» YOUR TASK
Look in the material below for the line holding "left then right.". Set it down exactly, with each later line up to and including the line holding "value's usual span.".

» PROVIDED DATA
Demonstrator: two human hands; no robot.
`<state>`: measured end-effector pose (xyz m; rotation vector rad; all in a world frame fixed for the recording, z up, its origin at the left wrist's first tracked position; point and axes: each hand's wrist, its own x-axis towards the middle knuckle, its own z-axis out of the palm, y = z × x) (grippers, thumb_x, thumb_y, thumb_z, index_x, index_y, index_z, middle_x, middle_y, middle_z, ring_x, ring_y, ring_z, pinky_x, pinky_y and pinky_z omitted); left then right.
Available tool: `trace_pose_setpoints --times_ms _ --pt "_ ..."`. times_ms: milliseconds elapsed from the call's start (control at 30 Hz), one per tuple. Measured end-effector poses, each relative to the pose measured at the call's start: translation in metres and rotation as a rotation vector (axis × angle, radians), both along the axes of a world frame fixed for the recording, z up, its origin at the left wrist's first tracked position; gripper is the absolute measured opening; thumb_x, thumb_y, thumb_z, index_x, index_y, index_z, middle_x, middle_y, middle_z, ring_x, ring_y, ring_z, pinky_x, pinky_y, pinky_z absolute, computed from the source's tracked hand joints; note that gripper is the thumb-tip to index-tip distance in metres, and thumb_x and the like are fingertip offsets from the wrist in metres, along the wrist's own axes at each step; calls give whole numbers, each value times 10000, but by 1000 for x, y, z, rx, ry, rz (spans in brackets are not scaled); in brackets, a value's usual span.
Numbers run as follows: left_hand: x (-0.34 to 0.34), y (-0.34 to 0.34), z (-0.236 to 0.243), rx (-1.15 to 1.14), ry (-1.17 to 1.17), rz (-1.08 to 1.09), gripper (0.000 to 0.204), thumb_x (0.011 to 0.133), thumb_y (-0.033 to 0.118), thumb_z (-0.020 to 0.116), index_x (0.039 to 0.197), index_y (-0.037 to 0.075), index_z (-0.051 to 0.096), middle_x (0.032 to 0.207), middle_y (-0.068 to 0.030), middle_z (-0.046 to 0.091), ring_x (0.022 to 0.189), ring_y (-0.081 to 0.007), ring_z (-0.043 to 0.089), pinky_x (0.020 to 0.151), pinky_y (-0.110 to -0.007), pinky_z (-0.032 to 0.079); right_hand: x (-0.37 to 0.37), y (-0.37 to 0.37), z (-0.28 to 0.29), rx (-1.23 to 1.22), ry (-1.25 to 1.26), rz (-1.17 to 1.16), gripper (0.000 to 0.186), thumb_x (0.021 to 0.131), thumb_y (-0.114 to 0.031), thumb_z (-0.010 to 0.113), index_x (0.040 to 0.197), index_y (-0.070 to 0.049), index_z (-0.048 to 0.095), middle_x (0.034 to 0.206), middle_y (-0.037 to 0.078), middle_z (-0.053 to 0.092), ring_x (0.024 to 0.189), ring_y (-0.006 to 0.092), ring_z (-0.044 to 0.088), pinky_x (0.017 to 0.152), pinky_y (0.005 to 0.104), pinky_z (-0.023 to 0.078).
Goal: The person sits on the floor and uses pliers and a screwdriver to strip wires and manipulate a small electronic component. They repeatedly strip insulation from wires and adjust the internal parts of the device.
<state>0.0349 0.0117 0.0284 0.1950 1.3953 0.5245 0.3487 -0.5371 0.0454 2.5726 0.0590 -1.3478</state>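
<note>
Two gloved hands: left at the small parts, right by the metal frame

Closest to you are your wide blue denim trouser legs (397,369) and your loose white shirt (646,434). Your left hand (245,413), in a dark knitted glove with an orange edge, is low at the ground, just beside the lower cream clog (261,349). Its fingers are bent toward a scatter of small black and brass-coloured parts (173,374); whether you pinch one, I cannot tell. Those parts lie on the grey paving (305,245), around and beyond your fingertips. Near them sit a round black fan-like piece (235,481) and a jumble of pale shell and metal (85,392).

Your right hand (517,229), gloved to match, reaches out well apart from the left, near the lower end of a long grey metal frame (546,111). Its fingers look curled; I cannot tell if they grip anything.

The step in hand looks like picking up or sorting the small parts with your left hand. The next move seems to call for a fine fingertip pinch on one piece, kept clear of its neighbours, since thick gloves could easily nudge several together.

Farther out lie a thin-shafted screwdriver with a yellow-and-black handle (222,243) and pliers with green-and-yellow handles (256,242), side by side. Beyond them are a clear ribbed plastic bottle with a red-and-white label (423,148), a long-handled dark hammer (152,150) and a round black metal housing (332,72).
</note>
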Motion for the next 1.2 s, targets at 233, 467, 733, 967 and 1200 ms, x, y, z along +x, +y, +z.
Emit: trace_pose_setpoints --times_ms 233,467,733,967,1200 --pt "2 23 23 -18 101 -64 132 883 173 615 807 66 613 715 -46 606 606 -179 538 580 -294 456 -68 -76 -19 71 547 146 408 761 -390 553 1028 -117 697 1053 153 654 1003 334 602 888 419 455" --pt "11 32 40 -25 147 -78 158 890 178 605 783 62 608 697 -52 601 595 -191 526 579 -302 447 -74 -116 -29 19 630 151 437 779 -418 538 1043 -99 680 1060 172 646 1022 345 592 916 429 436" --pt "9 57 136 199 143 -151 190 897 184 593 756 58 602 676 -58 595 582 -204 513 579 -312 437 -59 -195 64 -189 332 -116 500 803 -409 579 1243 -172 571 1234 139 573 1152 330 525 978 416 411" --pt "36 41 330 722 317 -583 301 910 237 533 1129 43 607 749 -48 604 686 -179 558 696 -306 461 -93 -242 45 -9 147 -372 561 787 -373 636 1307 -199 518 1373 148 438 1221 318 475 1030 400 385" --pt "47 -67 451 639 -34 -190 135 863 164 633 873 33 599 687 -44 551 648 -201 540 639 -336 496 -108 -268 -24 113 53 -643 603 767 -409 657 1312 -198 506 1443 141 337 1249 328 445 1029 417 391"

» TASK RESULT
`<state>`: measured end-effector pose (xyz m; rotation vector rad; all in a world frame fixed for the recording, z up, its origin at the left wrist's first tracked position; point and axes: each hand's wrist, its own x-axis towards the middle knuckle, its own z-axis out of the palm, y = z × x) (grippers, thumb_x, thumb_y, thumb_z, index_x, index_y, index_z, middle_x, middle_y, middle_z, ring_x, ring_y, ring_z, pinky_x, pinky_y and pinky_z omitted); left then right.
Available tool: `trace_pose_setpoints --times_ms _ --pt "_ ..."`. times_ms: milliseconds elapsed from the call's start (control at 30 Hz), one per tuple. Measured end-effector poses, each relative to the pose measured at the call's start: translation in metres and rotation as a rotation vector (axis × angle, radians), both along the axes of a world frame fixed for the recording, z up, its origin at the left wrist's first tracked position; gripper is the absolute measured opening; thumb_x, thumb_y, thumb_z, index_x, index_y, index_z, middle_x, middle_y, middle_z, ring_x, ring_y, ring_z, pinky_x, pinky_y, pinky_z absolute, computed from the source's tracked hand joints; note that gripper is the thumb-tip to index-tip distance in metres, and thumb_x and the like are fingertip offsets from the wrist in metres, along the wrist's own axes at each step; calls give whole numbers, each value times 10000, but by 1000 for x, y, z, rx, ry, rz (spans in brackets are not scaled); in brackets, a value's usual span.

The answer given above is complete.